Please repeat only the lines below starting at the line that holds "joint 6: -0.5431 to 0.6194" and ending at the line that holds "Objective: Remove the", exactly, with both of those lines included and every picture omitted.
Segment Start: INFORMATION SHOWN
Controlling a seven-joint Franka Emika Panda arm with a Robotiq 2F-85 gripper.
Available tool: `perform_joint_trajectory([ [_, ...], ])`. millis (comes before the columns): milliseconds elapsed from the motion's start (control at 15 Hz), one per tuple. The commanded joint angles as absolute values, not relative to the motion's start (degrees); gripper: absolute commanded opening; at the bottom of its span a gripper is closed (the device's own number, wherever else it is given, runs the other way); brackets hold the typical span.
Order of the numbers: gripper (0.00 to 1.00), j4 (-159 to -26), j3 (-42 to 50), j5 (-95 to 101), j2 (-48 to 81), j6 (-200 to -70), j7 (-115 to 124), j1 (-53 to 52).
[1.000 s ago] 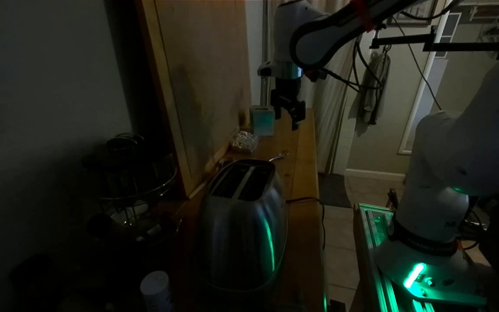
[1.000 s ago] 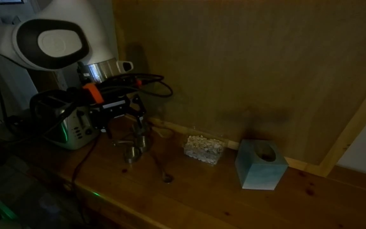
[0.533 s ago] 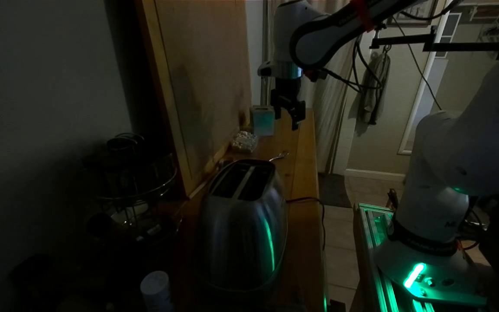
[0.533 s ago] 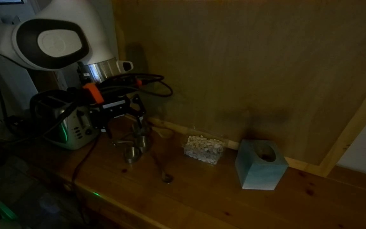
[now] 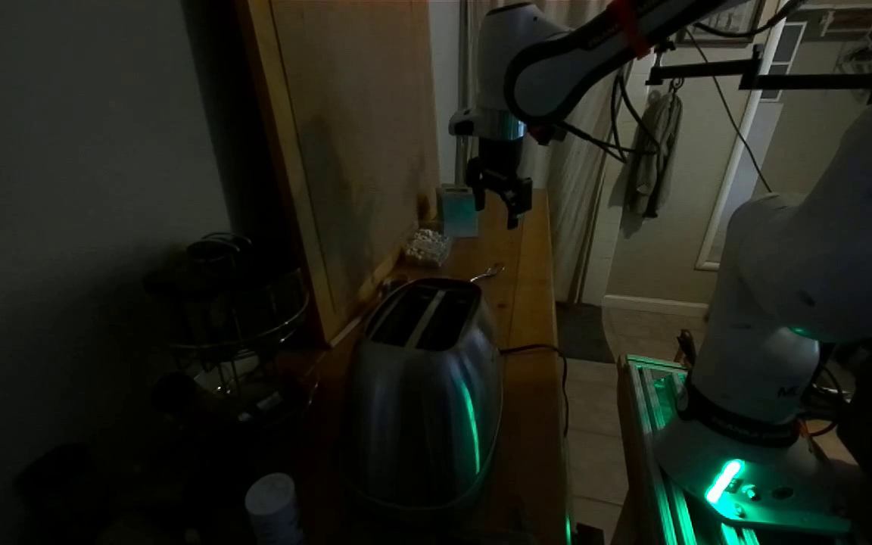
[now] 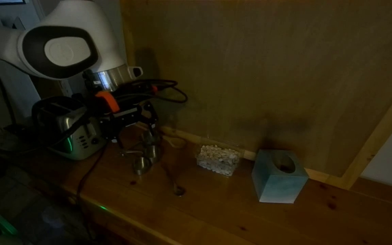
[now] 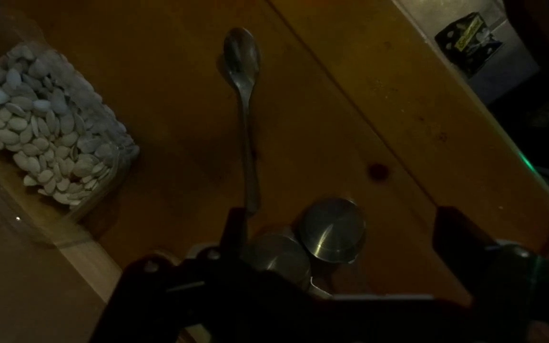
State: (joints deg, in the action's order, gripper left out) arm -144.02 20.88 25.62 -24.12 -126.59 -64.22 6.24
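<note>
My gripper (image 7: 341, 214) is open and empty, its two black fingers wide apart. It hovers above several small steel measuring cups on the wooden counter, and it also shows in both exterior views (image 5: 496, 214) (image 6: 134, 136). In the wrist view a round cup (image 7: 332, 230) lies between the fingers; another cup (image 7: 279, 257) is partly hidden behind the left finger. A metal spoon (image 7: 242, 57) lies ahead, its handle end near the left fingertip. A clear container of pale seeds (image 7: 41, 128) is at the left; it also shows in an exterior view (image 6: 218, 160).
A steel toaster (image 5: 428, 409) stands on the counter, its cord hanging over the front edge. A blue tissue box (image 6: 279, 185) stands beyond the seeds. A wooden spoon (image 6: 175, 141) lies by the tall wooden panel (image 6: 267, 68) behind the counter. A wire rack (image 5: 232, 325) stands in the dark.
The arm and open gripper have shifted slightly, to the right and a little down in an exterior view, slightly left in an exterior view. The objects on the counter have not moved.
</note>
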Motion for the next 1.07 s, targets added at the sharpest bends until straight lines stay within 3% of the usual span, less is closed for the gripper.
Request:
perform_joint_trajectory([
  [0,1.0,-143.62,21.8,22.68,-19.29,-131.45,-70.99,6.83],
  [1000,1.0,-137.71,19.74,19.72,0.51,-142.56,-74.55,11.96],
])
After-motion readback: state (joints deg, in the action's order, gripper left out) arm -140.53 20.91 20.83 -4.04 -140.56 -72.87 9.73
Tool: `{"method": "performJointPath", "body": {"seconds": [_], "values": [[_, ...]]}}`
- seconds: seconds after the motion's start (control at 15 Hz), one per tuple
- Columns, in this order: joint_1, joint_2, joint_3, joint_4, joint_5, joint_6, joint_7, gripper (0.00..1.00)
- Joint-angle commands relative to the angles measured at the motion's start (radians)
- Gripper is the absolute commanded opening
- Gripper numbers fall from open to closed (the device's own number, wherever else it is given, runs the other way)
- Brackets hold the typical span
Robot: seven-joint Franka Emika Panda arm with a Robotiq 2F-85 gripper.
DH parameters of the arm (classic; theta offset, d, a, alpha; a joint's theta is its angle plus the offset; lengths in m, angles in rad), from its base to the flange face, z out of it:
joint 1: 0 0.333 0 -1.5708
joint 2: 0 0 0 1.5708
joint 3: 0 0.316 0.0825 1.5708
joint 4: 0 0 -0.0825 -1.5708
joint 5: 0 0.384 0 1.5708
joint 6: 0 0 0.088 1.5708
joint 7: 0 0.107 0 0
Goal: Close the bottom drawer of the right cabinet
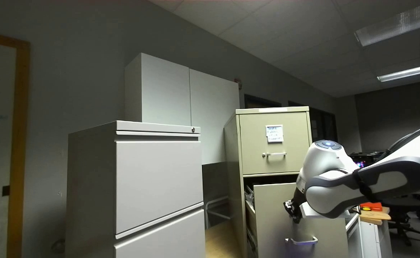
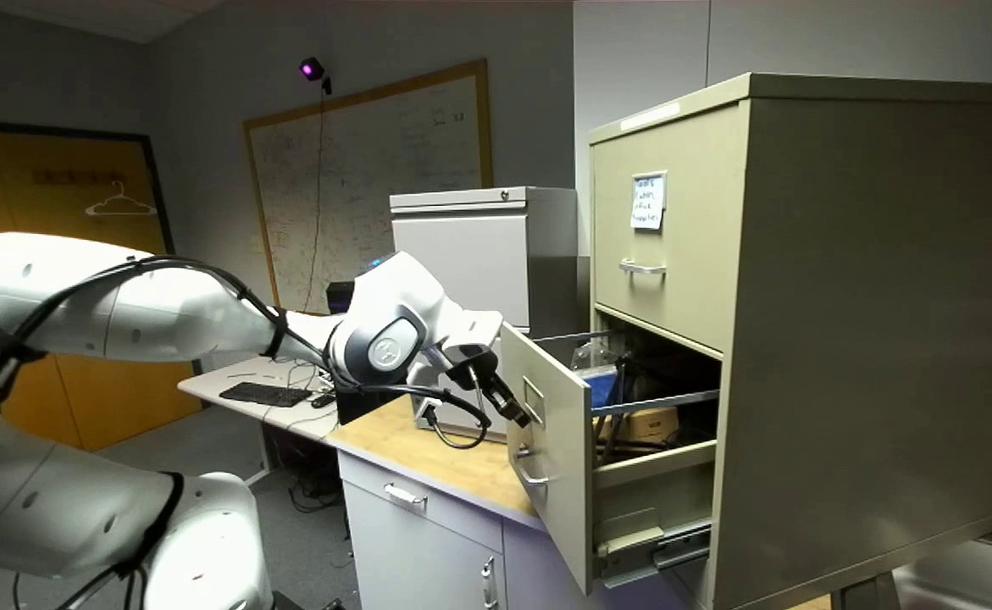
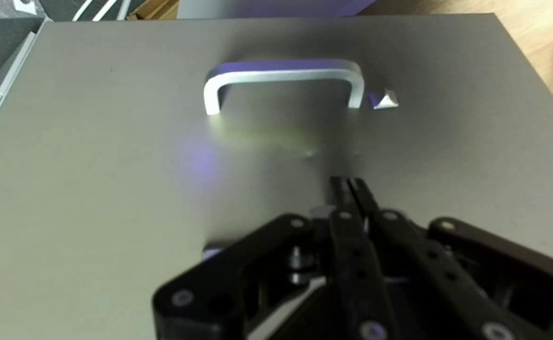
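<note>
Jaws pinched together on nothing, the end effector (image 3: 349, 184) slants down at the front of the bottom drawer (image 2: 565, 462); touching the metal or just short of it, I can't call. The label frame (image 2: 534, 398), visible in an exterior view, sits mostly behind the end effector in the wrist view, where the handle (image 3: 285, 71) shows whole. In an exterior view the arm (image 1: 389, 179) blocks part of that front, and the lower edge drops out of frame. On to the drawer: it stands well out of the right cabinet (image 2: 877, 322), right beneath the closed upper drawer (image 1: 276, 147), front face upright and turned toward the arm, length running level, straight out from the cabinet. Its back end is lost in the dark inside; of the contents, a blue item (image 2: 601, 387) and a brown box (image 2: 651, 425) can be picked out, the rest too dim.
</note>
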Motion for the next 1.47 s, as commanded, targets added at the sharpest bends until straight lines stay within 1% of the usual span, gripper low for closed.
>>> {"method": "performJointPath", "body": {"seconds": [0.0,0.07,0.33,0.47,0.53,0.6,0.67,0.93,1.07,1.2,1.4], "values": [[-0.055,0.129,0.075,0.093,0.042,0.035,0.103,0.03],[-0.080,0.152,0.103,0.110,0.037,0.055,0.150,0.02],[-0.234,0.281,0.255,0.195,-0.023,0.188,0.421,0.00],[-0.358,0.347,0.363,0.260,-0.087,0.221,0.577,0.00],[-0.416,0.378,0.412,0.298,-0.127,0.218,0.651,0.00],[-0.469,0.407,0.458,0.337,-0.174,0.204,0.725,0.00],[-0.542,0.433,0.528,0.376,-0.202,0.191,0.784,0.00],[-0.733,0.544,0.723,0.538,-0.352,0.102,0.997,0.00],[-0.809,0.606,0.809,0.612,-0.437,0.050,1.086,0.00],[-0.866,0.671,0.885,0.682,-0.525,-0.016,1.167,0.00],[-0.912,0.777,0.968,0.770,-0.647,-0.120,1.270,0.00]]}}
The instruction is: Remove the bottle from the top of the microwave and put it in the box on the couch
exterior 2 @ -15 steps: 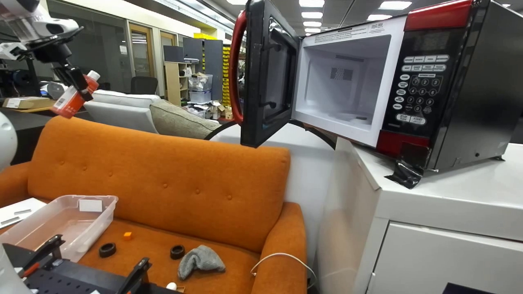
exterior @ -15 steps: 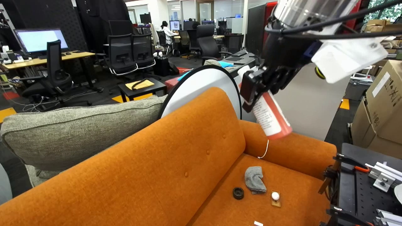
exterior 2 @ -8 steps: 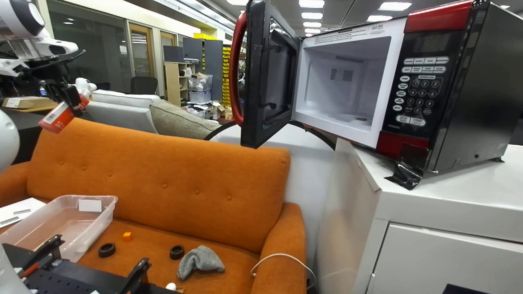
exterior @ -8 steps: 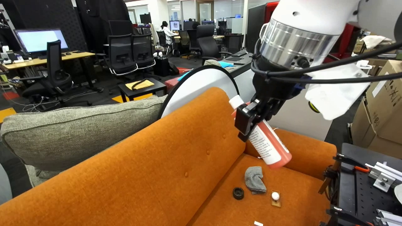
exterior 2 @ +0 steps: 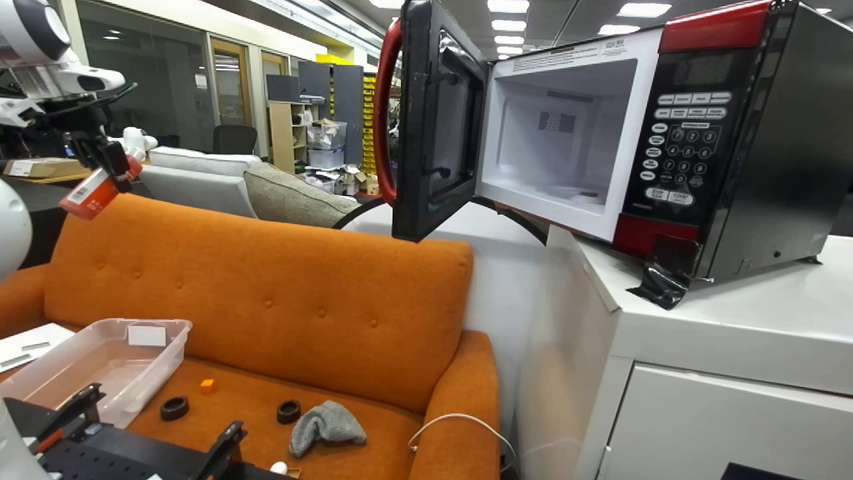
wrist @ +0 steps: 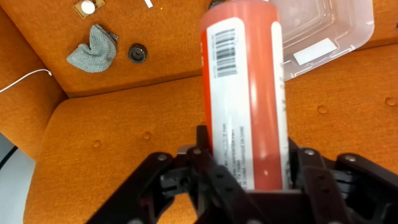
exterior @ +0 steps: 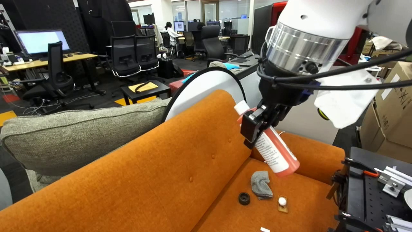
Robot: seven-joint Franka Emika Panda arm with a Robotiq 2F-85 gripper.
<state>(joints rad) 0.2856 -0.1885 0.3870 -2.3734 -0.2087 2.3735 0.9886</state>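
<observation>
My gripper [wrist: 247,146] is shut around the middle of a red bottle [exterior: 273,148] with white labels and a white cap. Tilted, the bottle hangs in the air over the orange couch [exterior 2: 300,267], its base low and its cap high in an exterior view. On the couch seat rests a clear plastic box [exterior 2: 166,367]; in the wrist view part of this box [wrist: 357,34] shows at upper right, partly behind the bottle. The microwave [exterior 2: 686,133] sits on a white cabinet with its door swung wide. Its top is barely visible.
A grey cloth [exterior: 261,184], a black ring [exterior: 244,198] and a white ball [exterior: 282,201] lie on the seat. An orange cube [exterior 2: 208,385] is beside the box. A black perforated platform [exterior: 376,193] with clamps borders the couch. The backrest [exterior: 206,138] rises near the gripper.
Over the last second the arm has lowered, carrying the held bottle down toward the couch. In the last half second it has sunk only slightly. The box and couch have not moved.
</observation>
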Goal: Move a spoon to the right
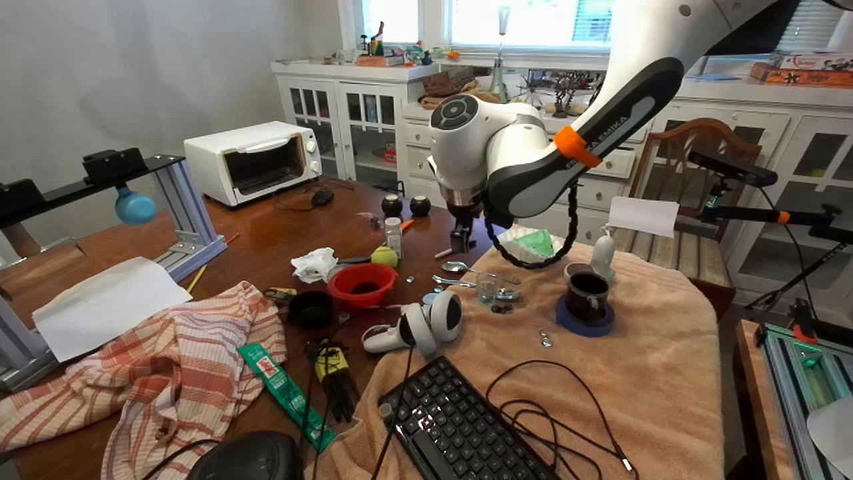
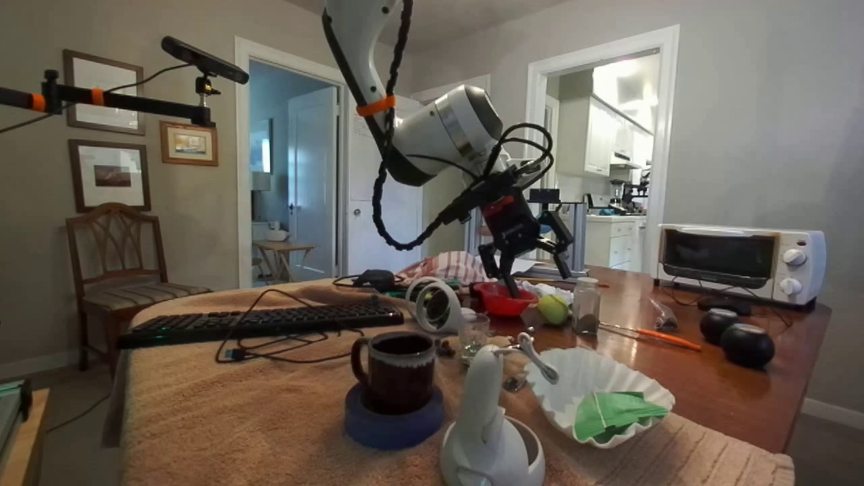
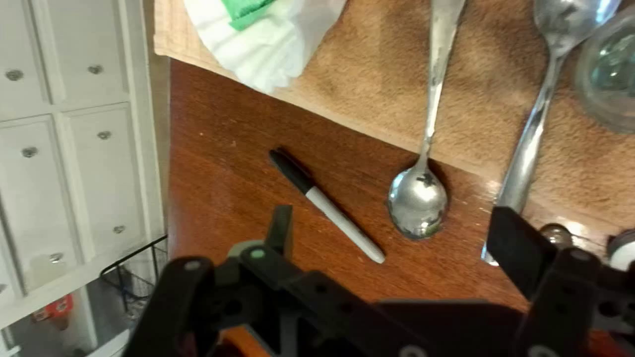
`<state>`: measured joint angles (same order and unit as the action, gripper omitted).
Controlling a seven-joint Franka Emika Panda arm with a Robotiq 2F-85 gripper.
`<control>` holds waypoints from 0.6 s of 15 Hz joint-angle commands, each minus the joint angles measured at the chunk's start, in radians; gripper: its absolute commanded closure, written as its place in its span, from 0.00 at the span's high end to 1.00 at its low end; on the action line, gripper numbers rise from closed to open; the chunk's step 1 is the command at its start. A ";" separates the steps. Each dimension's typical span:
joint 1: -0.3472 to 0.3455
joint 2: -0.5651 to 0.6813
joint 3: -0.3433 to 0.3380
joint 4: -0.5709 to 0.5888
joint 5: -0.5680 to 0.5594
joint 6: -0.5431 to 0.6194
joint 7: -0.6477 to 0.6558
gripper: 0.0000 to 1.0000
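A silver spoon shows in the wrist view, its bowl on the wood and its handle running up onto the tan towel. It also lies below the gripper in an exterior view. A second silver spoon lies to its right, its handle end partly hidden behind the right finger. My gripper is open, with nothing held between the fingers. It hangs above the wood by the first spoon's bowl, apart from it. The open fingers also show in an exterior view.
A grey marker with a black cap lies left of the spoon bowl. A coffee filter with a green packet, a glass, a red bowl, a tennis ball, a jar and a mug stand around.
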<state>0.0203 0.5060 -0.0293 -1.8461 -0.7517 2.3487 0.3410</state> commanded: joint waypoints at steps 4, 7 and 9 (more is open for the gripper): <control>-0.050 -0.010 0.026 0.017 0.359 -0.021 -0.306 1.00; -0.085 0.035 0.041 0.073 0.523 -0.078 -0.414 1.00; -0.110 0.073 0.042 0.126 0.625 -0.128 -0.442 1.00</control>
<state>-0.0482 0.5112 -0.0059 -1.8107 -0.2608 2.2985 -0.0348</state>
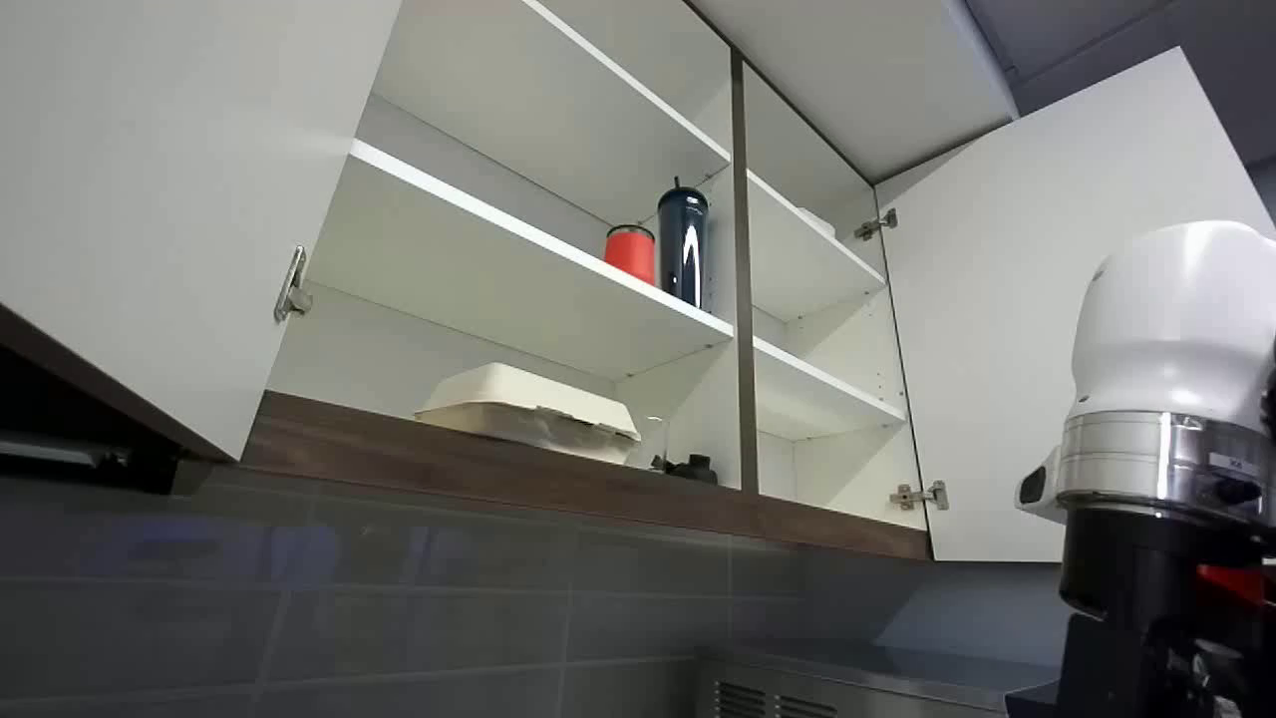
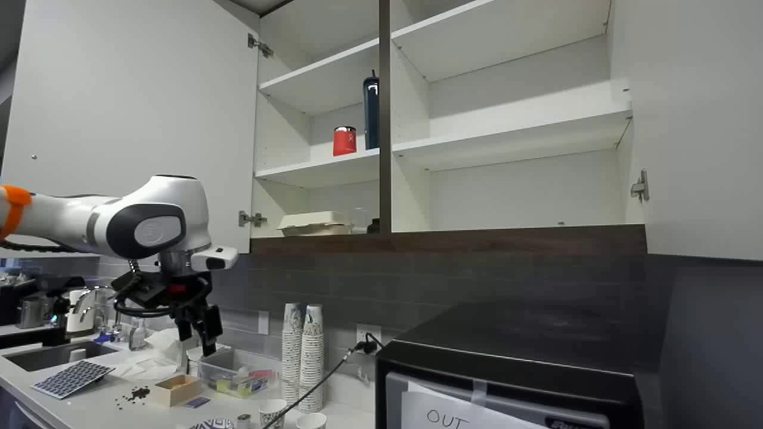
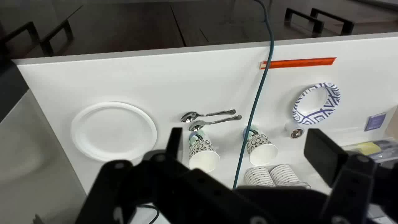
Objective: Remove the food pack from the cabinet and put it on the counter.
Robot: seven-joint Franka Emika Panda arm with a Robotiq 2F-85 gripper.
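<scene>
Inside the cabinet (image 1: 498, 474), food pack (image 1: 528, 407), underside hidden, dark object (image 1: 695, 469) nearby unclear, claw (image 3: 247, 149) outside, spread apart.

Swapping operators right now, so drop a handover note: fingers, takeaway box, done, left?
Fingers: open, holding nothing, pointing down toward the counter.
Takeaway box: on the bottom of the cabinet, under the shelf with the red cup and dark bottle.
Done: doors stand open; box not yet out.
Left: grip it, bring it out, set it on the counter.

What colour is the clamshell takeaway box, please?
The clamshell takeaway box is off-white; clearest in an exterior view.
</scene>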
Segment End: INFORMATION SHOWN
**ANSWER BOX:**
joint 6: -0.5431 to 0.6194
joint 7: -0.6477 to 0.6558
gripper: 0.0000 to 1.0000
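A silver spoon shows in the wrist view, its bowl on the wood and its handle running up onto the tan towel. It also lies below the gripper in an exterior view. A second silver spoon lies to its right, its handle end partly hidden behind the right finger. My gripper is open, with nothing held between the fingers. It hangs above the wood by the first spoon's bowl, apart from it. The open fingers also show in an exterior view.
A grey marker with a black cap lies left of the spoon bowl. A coffee filter with a green packet, a glass, a red bowl, a tennis ball, a jar and a mug stand around.
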<state>0.0203 0.5060 -0.0293 -1.8461 -0.7517 2.3487 0.3410</state> commanded: joint waypoints at steps 4, 7 and 9 (more is open for the gripper): <control>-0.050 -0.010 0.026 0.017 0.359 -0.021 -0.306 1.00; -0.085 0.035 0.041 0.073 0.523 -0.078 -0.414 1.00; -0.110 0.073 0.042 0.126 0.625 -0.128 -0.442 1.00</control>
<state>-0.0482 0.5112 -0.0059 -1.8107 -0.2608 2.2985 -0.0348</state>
Objective: Remove the food pack from the cabinet and put it on the counter.

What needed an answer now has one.